## Data provided
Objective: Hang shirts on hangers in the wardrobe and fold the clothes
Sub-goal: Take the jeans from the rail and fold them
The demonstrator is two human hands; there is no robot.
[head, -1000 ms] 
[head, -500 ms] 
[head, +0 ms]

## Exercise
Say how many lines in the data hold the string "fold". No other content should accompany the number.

## Result below
2